Data Transfer

CARE implements a data subscription mechanism between the backend and the frontend, enabling real-time collaboration and automatic synchronization of database tables with the Vuex store in the frontend application.

Data Flow

CARE Data Flow: Component ↔ Sockets ↔ Vuex ↔ Computed

Prerequisites

  • Model sets autoTable = true to be mirrored into Vuex.

  • Component declares subscribeTable: ["<table>"] (or object form) to receive pushes.

Step-by-step (Backend → Frontend)

  1. DB model (top-center “Database”): The model sets autoTable = true to enable automatic Vuex store table creation and participate in app data sync.

  2. Subscribe (bottom-left “Example Component” → center “Sockets”): On mount, the subscribeTable plugin emits subscribeAppData for each table to Sockets (AppSocket, center); the server returns a subscriptionId.

  3. Access-aware filtering (center “Sockets” ↔ top-center “Database”): Before sending any data, Sockets applies the model’s accessMap / publicTable via getFiltersAndAttributes so each socket only receives permitted rows/columns.

  4. Initial snapshot (center “Sockets” → bottom-right “Vuex Store”): The server calls sendTable and emits <tableName>Refresh to the Vuex Store (right) with the current rows.

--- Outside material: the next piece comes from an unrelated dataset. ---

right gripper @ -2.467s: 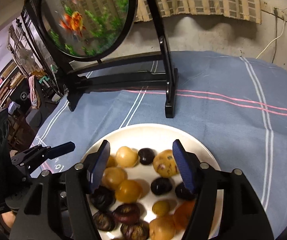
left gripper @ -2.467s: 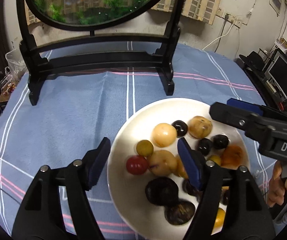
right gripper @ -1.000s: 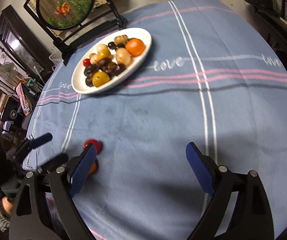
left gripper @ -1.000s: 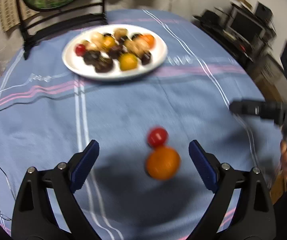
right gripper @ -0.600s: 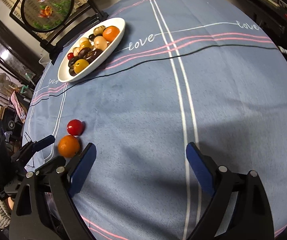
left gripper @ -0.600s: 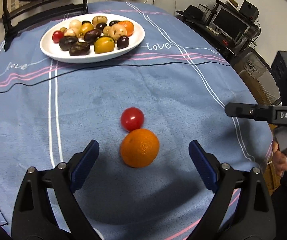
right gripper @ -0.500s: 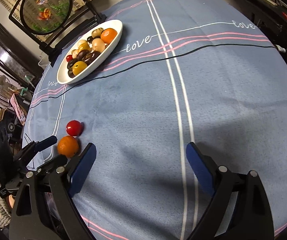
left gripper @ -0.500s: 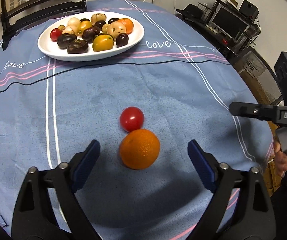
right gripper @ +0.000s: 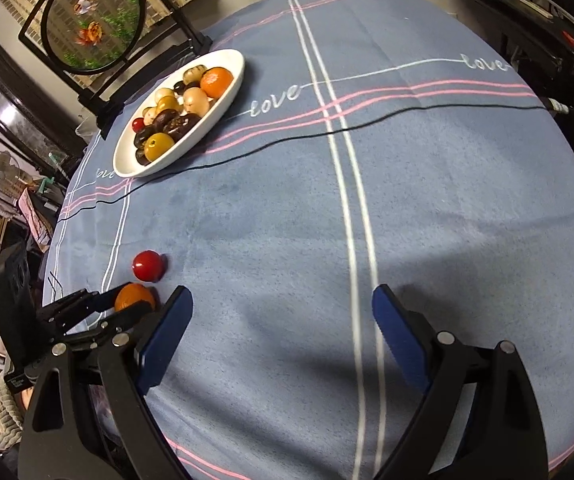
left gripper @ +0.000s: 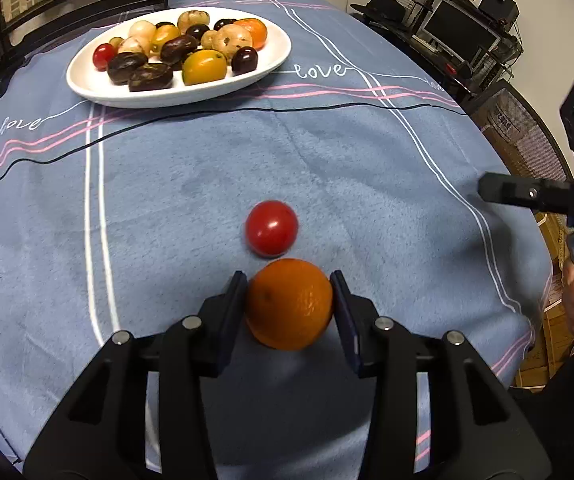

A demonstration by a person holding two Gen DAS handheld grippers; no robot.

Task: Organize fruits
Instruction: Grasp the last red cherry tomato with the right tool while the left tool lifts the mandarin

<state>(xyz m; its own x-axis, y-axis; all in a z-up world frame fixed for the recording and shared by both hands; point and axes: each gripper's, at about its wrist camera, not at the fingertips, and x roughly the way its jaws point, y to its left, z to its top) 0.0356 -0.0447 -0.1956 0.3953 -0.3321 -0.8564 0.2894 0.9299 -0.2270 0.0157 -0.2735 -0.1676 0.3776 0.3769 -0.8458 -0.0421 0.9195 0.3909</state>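
Orange [left gripper: 289, 309] sits on the cloth [left gripper: 191, 200] near the table edge, left gripper [left gripper: 290, 308] closing on it, pads at both sides. Right gripper [right gripper: 283, 320] wide apart, empty. Risk: round peel slips, or the touching tomato [left gripper: 272, 228] gets nudged and rolls. Plate [left gripper: 87, 84] far off, already crowded

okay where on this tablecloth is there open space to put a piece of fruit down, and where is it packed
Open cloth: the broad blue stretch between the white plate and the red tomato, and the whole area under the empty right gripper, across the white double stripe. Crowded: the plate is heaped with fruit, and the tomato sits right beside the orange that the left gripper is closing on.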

The same event name is used later for updates.

  5. Socket write (optional; bottom-left “Example Component” → center “Sockets”): The frontend emits appDataUpdate with { table, data } to create or update rows.

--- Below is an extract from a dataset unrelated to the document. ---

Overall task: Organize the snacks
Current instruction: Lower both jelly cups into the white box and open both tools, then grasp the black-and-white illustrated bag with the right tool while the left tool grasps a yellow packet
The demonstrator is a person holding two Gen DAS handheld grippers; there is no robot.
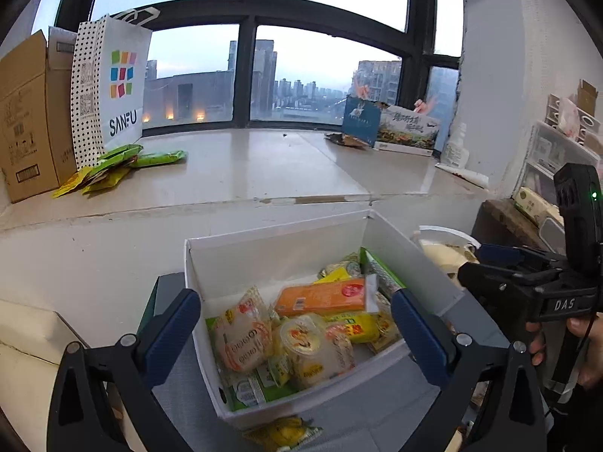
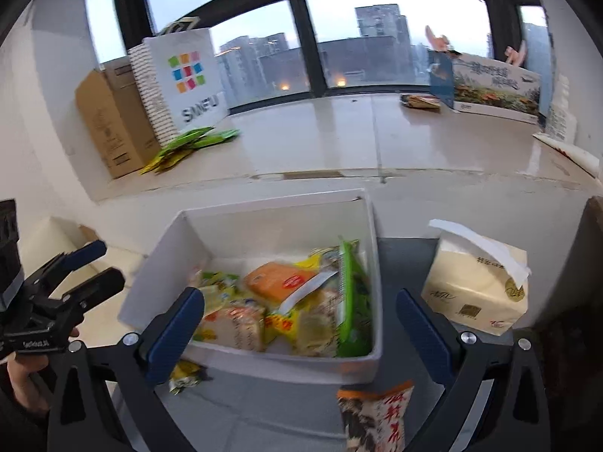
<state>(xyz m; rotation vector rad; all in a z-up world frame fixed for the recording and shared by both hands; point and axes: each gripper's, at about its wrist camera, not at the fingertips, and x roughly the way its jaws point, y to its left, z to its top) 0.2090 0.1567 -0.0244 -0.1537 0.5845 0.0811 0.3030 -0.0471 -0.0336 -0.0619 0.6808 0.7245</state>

  6. Backend transaction (center “Sockets” → top-center “Database”): updateData validates, applies defaults, and enforces access; inside a transaction it persists changes to the Database (top-center). On commit (afterCommit) the server aggregates changed rows of autoTable models. See also: MetaModel behavior for the shared logic used in updateData, including soft-deletion, access filtering, and hook handling.

  7. Broadcast (center “Sockets” → right “Vuex Store”): broadcastTable re-applies per-socket visibility with getFiltersAndAttributes (admins/public can bypass) and emits <tableName>Refresh only to relevant subscribers; Vuex (right) receives the updated data.

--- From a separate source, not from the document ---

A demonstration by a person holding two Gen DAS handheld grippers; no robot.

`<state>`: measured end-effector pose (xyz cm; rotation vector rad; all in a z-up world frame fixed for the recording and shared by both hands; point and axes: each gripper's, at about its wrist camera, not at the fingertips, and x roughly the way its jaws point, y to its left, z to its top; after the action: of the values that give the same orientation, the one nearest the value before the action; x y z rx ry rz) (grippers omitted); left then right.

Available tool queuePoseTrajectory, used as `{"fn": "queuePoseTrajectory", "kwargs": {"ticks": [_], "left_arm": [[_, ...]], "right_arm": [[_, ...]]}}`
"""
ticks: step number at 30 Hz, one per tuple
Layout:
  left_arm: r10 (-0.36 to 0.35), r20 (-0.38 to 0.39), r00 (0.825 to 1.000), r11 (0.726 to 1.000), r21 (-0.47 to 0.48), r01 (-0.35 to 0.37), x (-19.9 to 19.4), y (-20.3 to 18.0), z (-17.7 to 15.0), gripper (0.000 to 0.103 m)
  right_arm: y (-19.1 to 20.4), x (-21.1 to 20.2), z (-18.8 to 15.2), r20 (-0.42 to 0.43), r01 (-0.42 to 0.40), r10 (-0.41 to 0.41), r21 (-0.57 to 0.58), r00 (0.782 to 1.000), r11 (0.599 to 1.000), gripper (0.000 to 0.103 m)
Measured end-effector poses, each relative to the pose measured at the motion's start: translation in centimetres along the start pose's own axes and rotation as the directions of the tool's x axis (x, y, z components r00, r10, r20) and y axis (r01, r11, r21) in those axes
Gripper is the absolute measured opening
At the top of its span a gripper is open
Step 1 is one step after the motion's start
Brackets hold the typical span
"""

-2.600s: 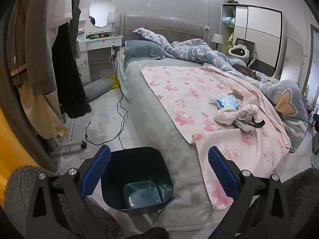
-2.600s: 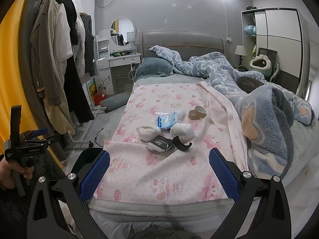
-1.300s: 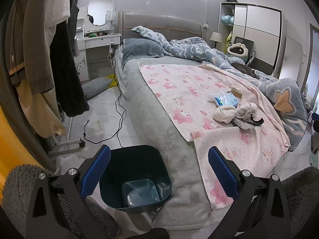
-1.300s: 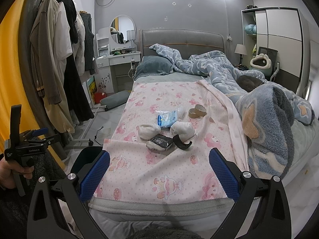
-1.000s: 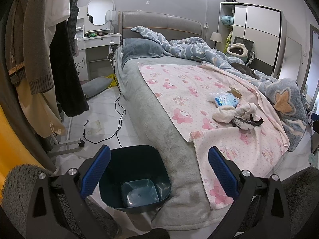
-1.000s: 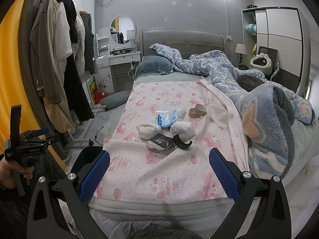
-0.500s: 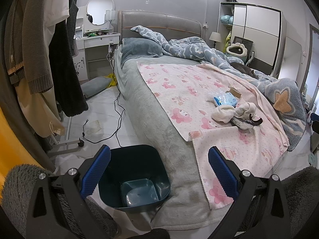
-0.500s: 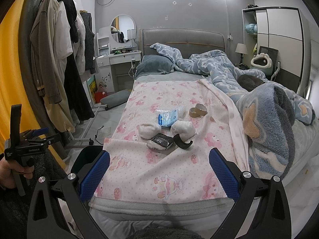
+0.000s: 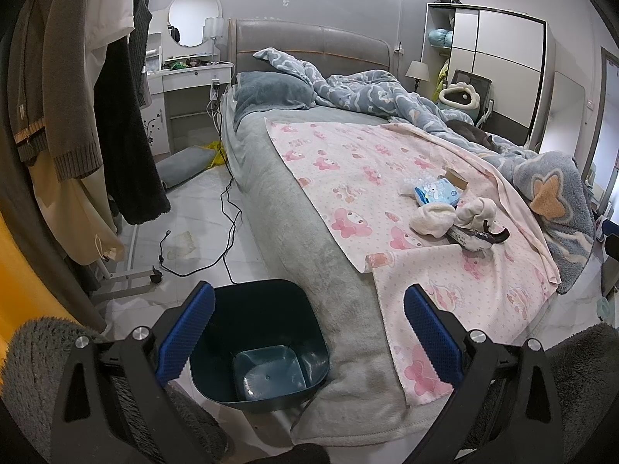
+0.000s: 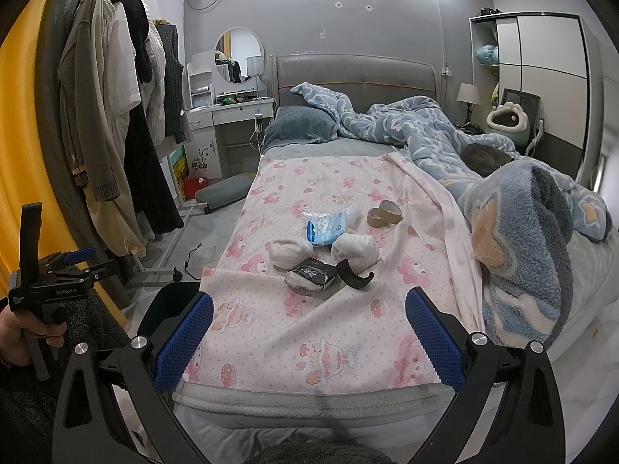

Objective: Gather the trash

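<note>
Trash lies in a cluster on the pink sheet [image 10: 309,324]: a blue wrapper [image 10: 325,230], two white tissue wads [image 10: 290,252], a black-and-white packet [image 10: 311,273], a black curved piece [image 10: 354,278] and a brown tape roll [image 10: 383,213]. The cluster also shows in the left wrist view [image 9: 452,216]. A dark teal bin [image 9: 257,338] stands on the floor by the bed's corner. My left gripper [image 9: 307,338] is open and empty above the bin. My right gripper [image 10: 307,340] is open and empty at the foot of the bed, short of the trash.
A clothes rack [image 10: 123,135] with hanging coats stands left of the bed. A black cable [image 9: 228,232] trails on the floor. A rumpled blue duvet [image 10: 522,208] covers the bed's right side. A white vanity [image 10: 228,116] and a wardrobe [image 10: 541,77] stand at the back.
Both grippers stay open and nearly still. The left wrist view has drifted slightly.
</note>
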<state>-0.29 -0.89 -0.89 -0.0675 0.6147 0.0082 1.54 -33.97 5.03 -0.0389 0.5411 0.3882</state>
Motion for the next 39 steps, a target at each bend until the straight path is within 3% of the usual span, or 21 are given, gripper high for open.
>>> {"fn": "queuePoseTrajectory", "kwargs": {"ticks": [16,22,30,35,39], "left_arm": [[-0.024,0.002,1.000,1.000,0.010,0.024,0.0,-1.3,-0.2,0.100],[-0.025,0.058,0.998,0.997,0.070,0.021,-1.1,-1.3,1.2,0.100],[-0.131,0.033,0.991,0.984,0.125,0.126,0.5,-2.2,3.1,0.100],[-0.147,0.040,0.988,0.984,0.107,0.142,2.1,-1.5,4.2,0.100],[-0.177,0.015,0.984,0.980,0.098,0.174,4.2,-1.2,5.2,0.100]], "right_arm": [[0.5,0.2,0.3,-0.034,0.010,-0.011,-0.014,0.999,1.000,0.100],[0.3,0.9,1.2,-0.028,0.022,-0.023,-0.043,0.999,0.999,0.100],[-1.1,4.2,2.5,-0.057,0.080,-0.079,0.029,0.995,0.996,0.100],[-1.9,6.7,3.0,-0.064,0.093,-0.089,0.067,0.994,0.993,0.100],[-2.5,8.9,2.4,-0.103,0.153,-0.141,0.115,0.985,0.982,0.099]]}}
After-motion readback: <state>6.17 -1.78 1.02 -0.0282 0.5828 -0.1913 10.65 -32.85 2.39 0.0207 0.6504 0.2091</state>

  8. Vuex merge (right “Vuex Store”): Each autoTable module handles the <tableName>Refresh mutation and merges rows (see refreshState); refreshCount increments.

  9. Computed → Component (lower-left “Computed Getters” → bottom-left “Example Component”): Components read via Vuex getters (e.g., getAll, getFiltered); computed properties update and the Component re-renders automatically.

Tip

Two directions in the diagram

  • Downstream: <tableName>Refresh: (Sockets → Vuex) is used for the initial snapshot and all subsequent updates.

  • Upstream: appDataUpdate: (Component → Sockets) performs a write; after commit the server pushes <tableName>Refresh to keep everyone consistent.

Unsubscribe (on unmount; bottom-left “Example Component”)

The component emits unsubscribeAppData(subscriptionId); the socket removes the subscription so no further <tableName>Refresh events are delivered.

sendTable

  • Purpose: send the current snapshot for a table and emit updates to the client.

  • Preconditions: only works for models with autoTable = true; otherwise it no-ops with a log.

  • Filtering: starts with { deleted: false } and OR-adds any provided filter; then applies per-socket access via getFiltersAndAttributes (may also add allowed columns).

  • Attributes: excludes sensitive fields by default (e.g., deleted, deletedAt, updatedAt, rolesUpdatedAt, initialPassword, passwordHash, salt).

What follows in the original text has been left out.